Aah the dreaded ‘workplace accident.’ We all spend hours reading boring paperwork to make sure that one doesn’t happen and as serious as it is, we probably don’t think too much about it as we just get on and do what we need to do. So here’s a little reminder about why most workplace accidents happen and how you can avoid them…
You and the team probably have a lot going on on the daily, with different bits and pieces floating around the job site, and you just don’t have the time to clean up every little mess as you go. Unfortunately, this can often lead to workplace accidents, for example when someone trips over a cable and goes headfirst into the concrete. It’s annoying, but if you want to keep yourself and the team safe, you’ll need to make sure everything is where it should be and is always as tidy as possible.
Just like when you’re driving, distractions can be deadly on site too. Even glancing down at your phone for a second can have pretty bad consequences, especially when you’re operating any machinery, so quite a few companies have banned mobiles on site. Some distractions aren’t quite as easy to fix though – sometimes you’re just having a sh*t day and your mind is elsewhere thinking about an argument you had or some bad news you received. If you feel like you’re having one of those days, maybe just let the team know so they can help you through and keep you focused.

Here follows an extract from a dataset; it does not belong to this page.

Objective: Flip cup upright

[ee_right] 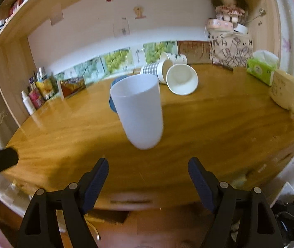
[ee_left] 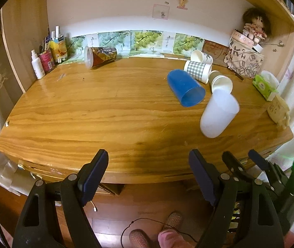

Us Kiwis tend to think we’re invincible sometimes and take a bit of a ‘she’ll be right’ approach to things. There’s usually nothing really wrong with that, but when you’re working with a lot of dangerous equipment and material, it’s better to be safe than sorry. Working as a team is also pretty important – the ones who are trying to suck up and be the big shot tend to be the ones who create the most dangerous situations for themselves and everyone else. So look out for each other, guys!
Lack of good prep
Sometimes you just want to get the job done and dusted as soon as you can – so the sooner you start, the sooner you finish, right? But preparation is key when it comes to avoiding workplace accidents. Make sure you actually take the time to listen to any safety briefings before you start a job and encourage them to happen if one hasn’t been given. It’s important that you know any hazards onsite or any activity that will be taking place that day so you can prepare.
Let’s stay safe out there, team!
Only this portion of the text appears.